Segment operating income for the three and nine months ended September 30, 2019 was impacted by unfavorable changes in cost estimates totaling approximately $354 million and $470 million, respectively, primarily in our NCSA and EARC segments, partially offset by favorable changes in cost estimates of $33 million and $68 million, respectively, in our MENA segment. Unfavorable changes in cost estimates in our APAC segment for the three and nine months ended September 30, 2019 were approximately $21 million and $22 million, respectively.

NCSA—Our segment results for the three and nine months ended September 30, 2019 were negatively impacted by net unfavorable changes in cost estimates, recognized during the periods, aggregating approximately $330 million and $485 million, respectively. The net unfavorable changes were due to cost increases on:

 

the Cameron LNG project - $170 million for both the three- and nine-month periods ended September 30, 2019, respectively;

 

the Freeport LNG project, as a whole - $51 million and $100 million for the three- and nine-month periods ended September 30, 2019, respectively;

 

Power projects - $53 million and $101 million for the three- and nine-month periods ended September 30, 2019, respectively;

 

Downstream petrochemical projects - $27 million and $20 million for the three- and nine-month periods ended September 30, 2019, respectively;

 

Calpine - $11 million and $22 million for the three- and nine-month periods ended September 30, 2019, respectively;

 

Abkatun-A2, Line 1 and Line 10 and Xanab projects for Pemex - $8 million of net favorable changes in the three months ended September 30, 2019 and $39 million of net unfavorable changes in nine months ended September 30, 2019; and

 

various other projects.

See Note 5, Revenue Recognition, for further discussion of our Freeport LNG Trains 1 & 2 and Train 3, Pemex Line 1 and Line 10 and Asheville power plant projects.

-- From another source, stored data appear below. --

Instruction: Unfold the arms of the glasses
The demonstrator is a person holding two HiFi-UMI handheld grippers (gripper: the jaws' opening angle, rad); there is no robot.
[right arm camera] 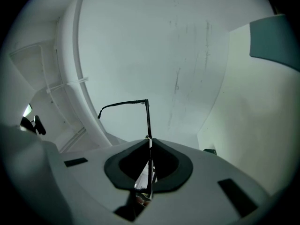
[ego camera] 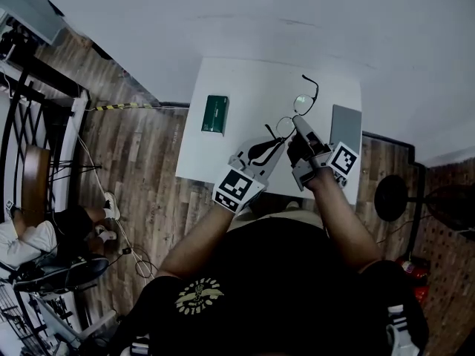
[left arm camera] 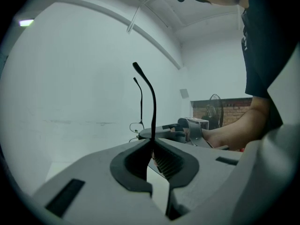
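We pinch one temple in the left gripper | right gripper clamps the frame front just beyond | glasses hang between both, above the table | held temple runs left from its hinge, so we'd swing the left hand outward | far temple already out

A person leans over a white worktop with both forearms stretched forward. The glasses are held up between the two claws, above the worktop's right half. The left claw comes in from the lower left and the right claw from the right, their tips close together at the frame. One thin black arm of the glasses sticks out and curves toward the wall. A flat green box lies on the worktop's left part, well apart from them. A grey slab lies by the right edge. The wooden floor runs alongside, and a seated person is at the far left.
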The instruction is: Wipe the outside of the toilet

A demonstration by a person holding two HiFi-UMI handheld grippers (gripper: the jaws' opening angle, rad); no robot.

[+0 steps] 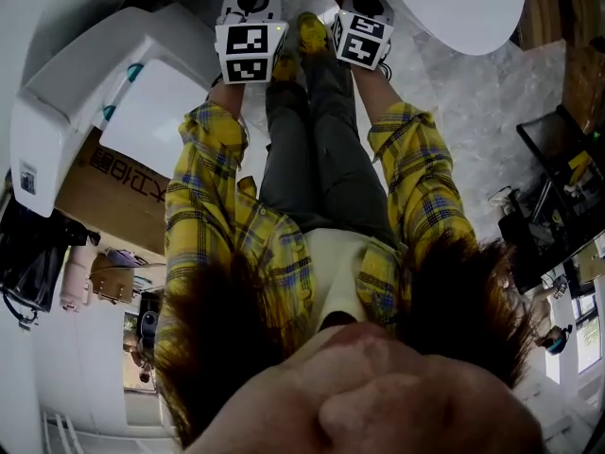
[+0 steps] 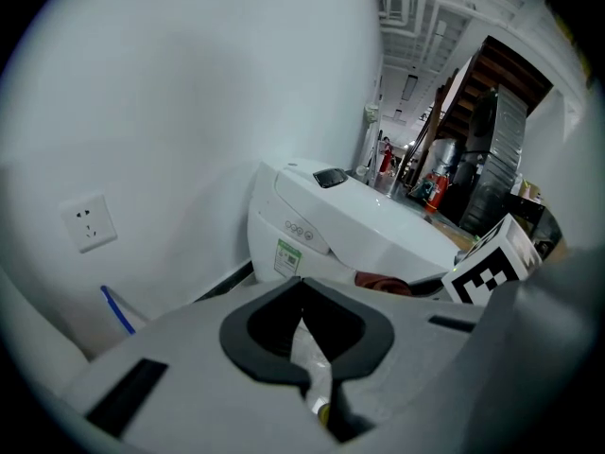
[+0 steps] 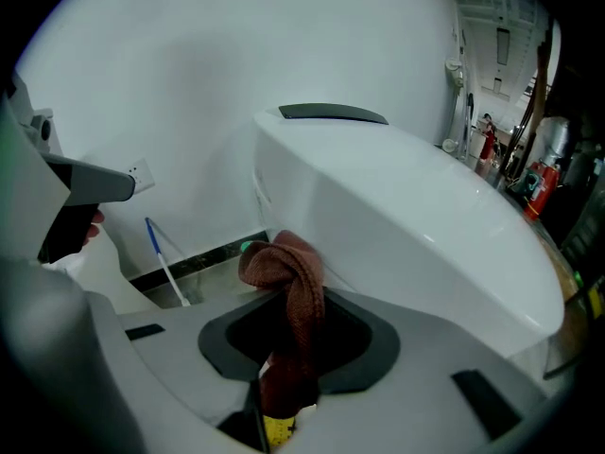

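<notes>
The white toilet (image 3: 397, 216) fills the right of the right gripper view, its dark-topped back (image 3: 331, 113) against the wall. My right gripper (image 3: 288, 296) is shut on a brown cloth (image 3: 295, 282), whose bunched end pokes out past the jaws just beside the toilet's side. In the left gripper view the toilet (image 2: 359, 225) stands further off, with buttons and a green label on its side. My left gripper (image 2: 301, 282) is shut with nothing in it. In the head view both marker cubes, left (image 1: 248, 41) and right (image 1: 364, 31), are held low over the person's feet, near the toilet's rim (image 1: 454, 8).
A white wall with a socket (image 2: 88, 223) stands behind the toilet. A blue-handled stick (image 3: 161, 258) leans at the wall's foot. A white box-like unit (image 1: 85, 83) and a cardboard box (image 1: 113, 192) lie at the head view's left. Shelves and clutter (image 2: 444, 178) stand beyond the toilet.
</notes>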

EARC—Our segment results for the three and nine months ended September 30, 2019 were negatively impacted by net unfavorable changes in cost estimates aggregating approximately $36 million and $31 million, primarily due to changes in costs estimates on the Tyra Redevelopment project.

Three and nine months ended September 30, 2018

Segment operating income for the three and nine months ended September 30, 2018 was positively impacted by net favorable changes in cost estimates totaling approximately $79 million and $200 million, respectively, primarily in our NCSA, MENA and APAC segments.

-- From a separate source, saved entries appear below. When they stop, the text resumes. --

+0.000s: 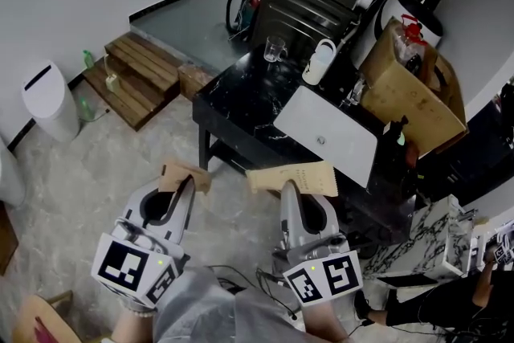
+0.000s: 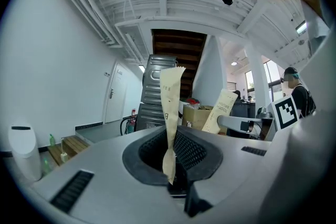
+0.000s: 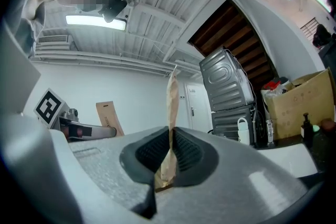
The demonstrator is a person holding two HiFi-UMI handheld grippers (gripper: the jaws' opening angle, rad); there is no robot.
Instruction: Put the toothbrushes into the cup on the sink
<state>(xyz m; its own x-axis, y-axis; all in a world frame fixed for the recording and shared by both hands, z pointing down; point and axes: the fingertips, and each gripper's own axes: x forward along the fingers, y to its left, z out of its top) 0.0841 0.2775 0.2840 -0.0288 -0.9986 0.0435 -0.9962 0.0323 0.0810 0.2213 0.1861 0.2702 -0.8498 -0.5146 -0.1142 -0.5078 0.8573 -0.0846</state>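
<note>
Left gripper: fingers narrowed onto the lower end of a flat tan paper toothbrush packet, which stands upright between them.
Right gripper: fingers almost together, clamped on a second tan paper packet, also gripped at one end.
Why held so: an end grip probably leaves each long free end ready to lead into a cup.
Clear glass cup: upright at the far edge of the black marble surface, beyond the white rectangular sink and well apart from both packets.
White handled jug: near the glass; it could be the intended cup instead, but it shows too small to tell.
Progress: neither packet is in a cup yet.
</note>
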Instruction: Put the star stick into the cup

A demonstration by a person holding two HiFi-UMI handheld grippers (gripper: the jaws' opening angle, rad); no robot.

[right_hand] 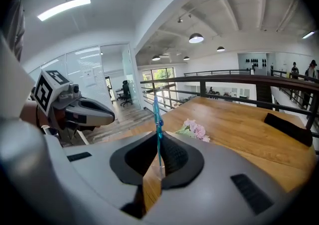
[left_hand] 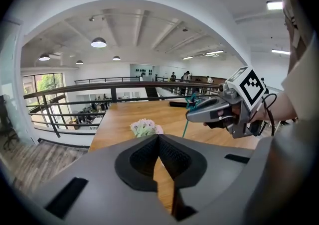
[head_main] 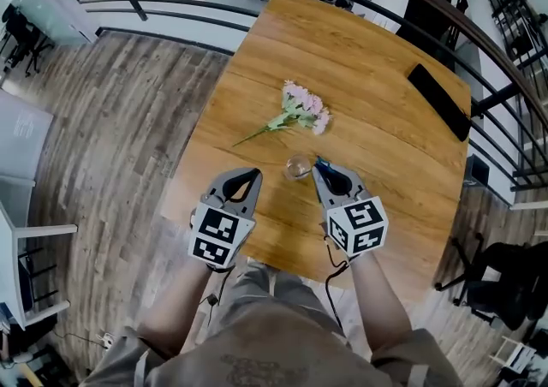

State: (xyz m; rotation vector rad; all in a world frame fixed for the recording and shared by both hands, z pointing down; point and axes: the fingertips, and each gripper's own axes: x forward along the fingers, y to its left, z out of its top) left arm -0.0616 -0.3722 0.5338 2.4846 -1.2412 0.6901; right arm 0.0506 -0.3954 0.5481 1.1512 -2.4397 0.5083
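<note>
Both tools are pressed together: my left gripper (head_main: 253, 175) empty, my right gripper (head_main: 321, 169) pinching the thin teal star-topped stick (right_hand: 158, 119). The small clear glass cup (head_main: 298, 167) stands just left of it; I'd centre the stick's tip over its rim before lowering.

Set on a mezzanine floored in weathered grey-brown planks (head_main: 111, 137). Ringed by a dark metal railing (head_main: 171, 0) running just past the far edge of the wooden table (head_main: 385, 163). Lit from above by round pendant lamps (left_hand: 98, 43) and long strip lights (right_hand: 64, 8) under a white beamed ceiling (left_hand: 149, 25). Glazed on one side with tall windows (left_hand: 42, 87), greenery showing behind. Furnished beyond the rail with what may be office chairs (head_main: 21, 34), too small to tell for sure.
</note>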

NCSA—Our segment results for the three and nine months ended September 30, 2018 were positively impacted by net favorable changes in cost estimates aggregating approximately $18 million, primarily due to cost savings on our ethane projects in Texas and Louisiana.

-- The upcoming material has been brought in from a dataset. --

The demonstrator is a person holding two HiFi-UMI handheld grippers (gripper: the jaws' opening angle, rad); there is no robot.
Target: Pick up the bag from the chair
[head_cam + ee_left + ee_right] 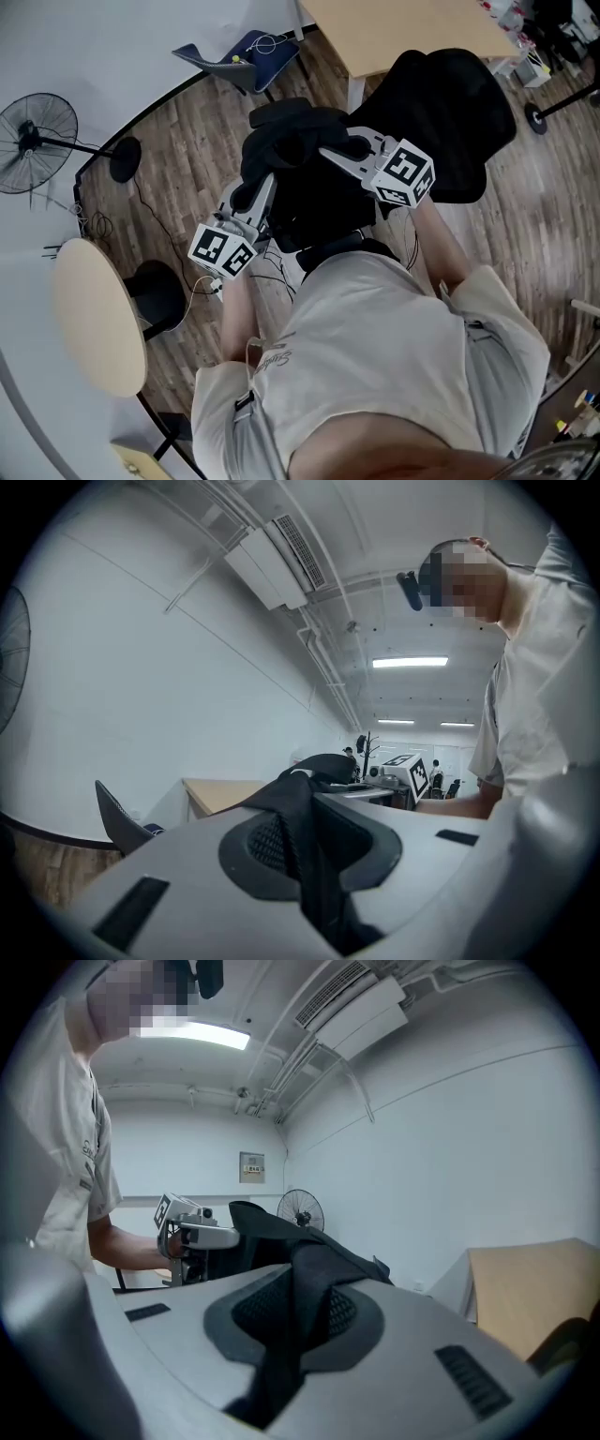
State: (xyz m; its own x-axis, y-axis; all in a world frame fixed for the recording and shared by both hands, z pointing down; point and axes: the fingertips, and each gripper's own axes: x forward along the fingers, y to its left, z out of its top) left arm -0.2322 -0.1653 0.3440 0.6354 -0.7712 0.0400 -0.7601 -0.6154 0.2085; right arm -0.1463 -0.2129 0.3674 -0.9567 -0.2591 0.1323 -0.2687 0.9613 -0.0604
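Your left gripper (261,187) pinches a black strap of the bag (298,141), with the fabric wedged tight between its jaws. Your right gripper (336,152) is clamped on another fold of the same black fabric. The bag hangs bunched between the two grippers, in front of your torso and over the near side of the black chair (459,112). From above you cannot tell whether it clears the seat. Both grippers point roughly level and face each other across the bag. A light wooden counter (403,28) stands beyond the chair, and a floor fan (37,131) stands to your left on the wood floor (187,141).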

MENA—Our segment results for the three months and nine months ended September 30, 2018 were positively impacted by net favorable changes in cost estimates aggregating approximately $49 million and $118 million, respectively, primarily due to productivity improvements and cost savings on marine, fabrication and other activities on three of our projects in the Middle East.

APAC—Our segment results for the three months ended September 30, 2018 were positively impacted by net favorable changes in cost estimates aggregating approximately $9 million. The net favorable changes were due to savings upon substantial completion of the post lay campaign on the Greater Western Flank Phase 2 project in Australia. Our segment results for the nine months ended September 30, 2018 were positively impacted by net favorable changes in cost estimates aggregating approximately $64 million. The net favorable changes were due to reductions in costs to complete offshore campaigns and several other active projects, primarily two of our Australian projects, partially offset by additional costs associated with weather downtime on those two projects.